◆ **What is needed**:
I'd like the full listing transcribed exactly, with no images included.

◆ **Material provided**:
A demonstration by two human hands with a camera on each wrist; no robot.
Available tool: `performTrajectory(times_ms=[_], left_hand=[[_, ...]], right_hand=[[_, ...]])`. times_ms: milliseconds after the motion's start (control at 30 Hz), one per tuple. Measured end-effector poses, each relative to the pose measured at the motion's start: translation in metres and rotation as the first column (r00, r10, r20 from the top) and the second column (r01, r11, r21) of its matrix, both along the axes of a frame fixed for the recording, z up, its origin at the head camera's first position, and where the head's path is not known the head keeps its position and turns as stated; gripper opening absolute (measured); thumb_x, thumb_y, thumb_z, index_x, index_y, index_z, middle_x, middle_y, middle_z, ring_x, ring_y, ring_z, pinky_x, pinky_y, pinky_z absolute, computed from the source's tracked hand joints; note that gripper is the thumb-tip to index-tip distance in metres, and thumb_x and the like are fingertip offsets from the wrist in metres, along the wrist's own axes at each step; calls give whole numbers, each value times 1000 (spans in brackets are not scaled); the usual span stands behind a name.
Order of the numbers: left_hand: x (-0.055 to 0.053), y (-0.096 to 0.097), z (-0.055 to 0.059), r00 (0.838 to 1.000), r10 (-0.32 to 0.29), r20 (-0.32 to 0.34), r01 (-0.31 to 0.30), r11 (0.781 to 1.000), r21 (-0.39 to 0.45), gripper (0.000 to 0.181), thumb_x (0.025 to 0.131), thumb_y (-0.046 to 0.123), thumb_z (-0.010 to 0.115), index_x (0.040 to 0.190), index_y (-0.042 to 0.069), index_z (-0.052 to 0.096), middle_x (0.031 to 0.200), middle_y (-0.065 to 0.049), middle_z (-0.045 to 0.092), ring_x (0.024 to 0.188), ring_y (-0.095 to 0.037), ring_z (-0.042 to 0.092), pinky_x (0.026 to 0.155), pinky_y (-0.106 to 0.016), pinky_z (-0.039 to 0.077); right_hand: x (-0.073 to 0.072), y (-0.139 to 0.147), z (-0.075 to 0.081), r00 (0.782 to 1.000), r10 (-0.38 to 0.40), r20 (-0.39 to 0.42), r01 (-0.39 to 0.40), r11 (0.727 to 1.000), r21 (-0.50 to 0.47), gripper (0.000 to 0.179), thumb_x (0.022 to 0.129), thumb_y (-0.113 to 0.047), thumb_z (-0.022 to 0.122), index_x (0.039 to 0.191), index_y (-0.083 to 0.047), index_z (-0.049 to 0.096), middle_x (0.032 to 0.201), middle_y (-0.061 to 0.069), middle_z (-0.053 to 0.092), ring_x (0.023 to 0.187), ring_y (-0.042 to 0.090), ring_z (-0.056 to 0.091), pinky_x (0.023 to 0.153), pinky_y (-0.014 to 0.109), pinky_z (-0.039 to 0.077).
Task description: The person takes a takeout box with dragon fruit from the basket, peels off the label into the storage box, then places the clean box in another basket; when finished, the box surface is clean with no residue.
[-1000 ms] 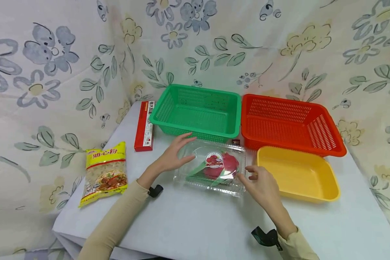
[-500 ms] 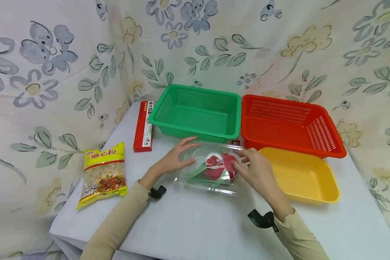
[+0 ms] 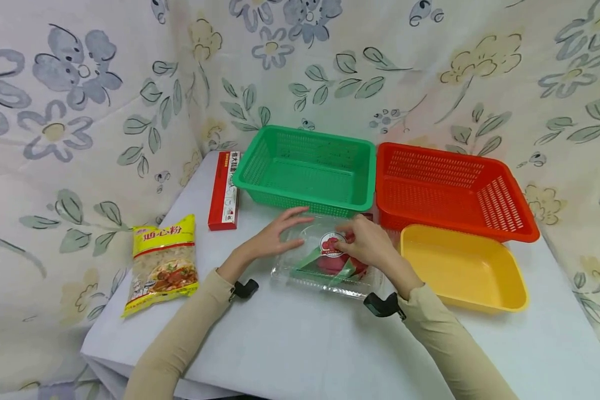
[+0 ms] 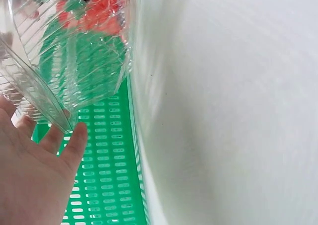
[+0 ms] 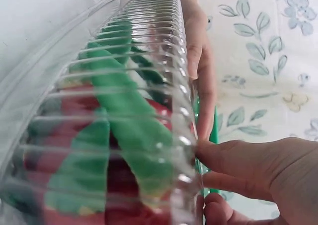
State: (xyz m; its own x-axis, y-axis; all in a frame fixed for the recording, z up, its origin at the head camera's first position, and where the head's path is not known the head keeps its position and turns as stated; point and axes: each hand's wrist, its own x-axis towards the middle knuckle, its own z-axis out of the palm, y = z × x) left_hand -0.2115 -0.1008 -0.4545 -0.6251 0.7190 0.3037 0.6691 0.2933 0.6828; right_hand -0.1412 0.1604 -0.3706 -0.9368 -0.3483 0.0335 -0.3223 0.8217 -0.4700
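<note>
Right hand (image 3: 372,244) has slid a good way left, going from the right end of the clear plastic box (image 3: 320,286) to over its lid, thumb now right up by the round label (image 3: 327,243). Fingers are bent, with the thumb against the top of the plastic. Can't tell if it's actually pinching anything, the angles just don't settle it.

Left hand (image 3: 270,239) has barely budged: fingers spread wide at the left end of the box, thumb reaching over the lid, no grip on it that I can see.

So what does it mean? I'd guess the work has gone from just reaching in to really handling the lid, because both hands are at the box now. Not a lift though, box looks flat on the counter (image 3: 280,344), pretty much where it was, with the red-and-green thing (image 3: 332,265) inside.

It's sitting on the near side of the green basket (image 3: 300,201), with the yellow tray (image 3: 460,272) off to the right and the yellow bag (image 3: 162,264) well apart on the left. None of those seem to have shifted.
</note>
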Motion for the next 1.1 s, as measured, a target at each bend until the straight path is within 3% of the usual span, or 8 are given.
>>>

◆ **Written solution**:
A demonstration by two human hands with a camera on each wrist; no robot.
Available tool: `performTrajectory(times_ms=[_], left_hand=[[_, ...]], right_hand=[[_, ...]])`. times_ms: milliseconds after the motion's start (control at 30 Hz), one per tuple. Measured end-effector poses, each relative to the pose measured at the motion's start: translation in metres and rotation as the first column (r00, r10, r20 from the top) and the second column (r01, r11, r21) of its matrix, both along the axes of a frame fixed for the recording, z up, its origin at the head camera's first position, and where the head's path is not known the head keeps its position and turns as stated; gripper opening absolute (measured); thumb_x, thumb_y, thumb_z, index_x, index_y, index_z, middle_x, middle_y, middle_z, ring_x, ring_y, ring_z, pinky_x, pinky_y, pinky_z absolute, computed from the source's tracked hand joints; note that gripper is the thumb-tip to index-tip distance in metres, and thumb_x and the like are fingertip offsets from the wrist in metres, along the wrist's own axes at each step; calls give whole numbers, each value times 1000 (spans in brackets are not scaled); the usual span stands behind a name.
Order of the numbers: left_hand: x (-0.055 to 0.053), y (-0.096 to 0.097), z (-0.055 to 0.059), r00 (0.838 to 1.000), r10 (-0.32 to 0.29), r20 (-0.32 to 0.34), r01 (-0.31 to 0.30), r11 (0.781 to 1.000), r21 (-0.39 to 0.45), gripper (0.000 to 0.181), thumb_x (0.025 to 0.131), thumb_y (-0.046 to 0.123), thumb_z (-0.010 to 0.115), index_x (0.040 to 0.190), index_y (-0.042 to 0.069), index_z (-0.052 to 0.096), middle_x (0.031 to 0.200), middle_y (-0.065 to 0.049), middle_z (-0.045 to 0.092), ring_x (0.024 to 0.188), ring_y (-0.095 to 0.037), ring_z (-0.042 to 0.092), pinky_x (0.026 to 0.155), pinky_y (-0.106 to 0.016), pinky_z (-0.039 to 0.077); right_hand: x (-0.073 to 0.072), y (-0.139 to 0.147), z (-0.075 to 0.081), r00 (0.782 to 1.000), r10 (-0.38 to 0.40), r20 (-0.39 to 0.42), r01 (-0.39 to 0.40), r11 (0.727 to 1.000), r21 (-0.50 to 0.47), gripper (0.000 to 0.179), thumb_x (0.022 to 0.129), thumb_y (-0.113 to 0.047), thumb_z (-0.022 to 0.122), index_x (0.039 to 0.191), index_y (-0.083 to 0.047), index_z (-0.049 to 0.096), middle_x (0.032 to 0.201), middle_y (-0.061 to 0.069), middle_z (-0.053 to 0.092), ring_x (0.023 to 0.187), ring_y (-0.042 to 0.090), ring_z (-0.056 to 0.091), pinky_x (0.023 to 0.153), pinky_y (-0.014 to 0.109), pinky_z (-0.039 to 0.077).
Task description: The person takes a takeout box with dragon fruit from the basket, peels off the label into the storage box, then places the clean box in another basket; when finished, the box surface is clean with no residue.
[-1000 ms] 
[-500 ms] 
[+0 ms] 
[+0 ms] 
[+0 ms] 
State: (xyz m; its own x-axis, y-axis; all in a frame fixed for the recording, z up, its origin at the head camera's first position, and where the head's path is not known the head keeps its position and turns as stated; point and axes: each hand's wrist, its own x-axis towards the middle knuckle, its own z-axis out of the palm, y = z × x) left_hand -0.2115 -0.1008 -0.4545 -0.6251 0.7190 0.3037 0.6691 0.2933 0.6828; right_hand -0.1412 0.1604 -0.3706 -0.9368 -0.3483 0.0335 -0.3223 0.8217 -0.4700
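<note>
Right hand (image 3: 372,244) has slid a good way left, going from the right end of the clear plastic box (image 3: 320,286) to over its lid, thumb now right up by the round label (image 3: 327,243). Fingers are bent, with the thumb against the top of the plastic. Can't tell if it's actually pinching anything, the angles just don't settle it.

Left hand (image 3: 270,239) has barely budged: fingers spread wide at the left end of the box, thumb reaching over the lid, no grip on it that I can see.

So what does it mean? I'd guess the work has gone from just reaching in to really handling the lid, because both hands are at the box now. Not a lift though, box looks flat on the counter (image 3: 280,344), pretty much where it was, with the red-and-green thing (image 3: 332,265) inside.

It's sitting on the near side of the green basket (image 3: 300,201), with the yellow tray (image 3: 460,272) off to the right and the yellow bag (image 3: 162,264) well apart on the left. None of those seem to have shifted.
</note>
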Motion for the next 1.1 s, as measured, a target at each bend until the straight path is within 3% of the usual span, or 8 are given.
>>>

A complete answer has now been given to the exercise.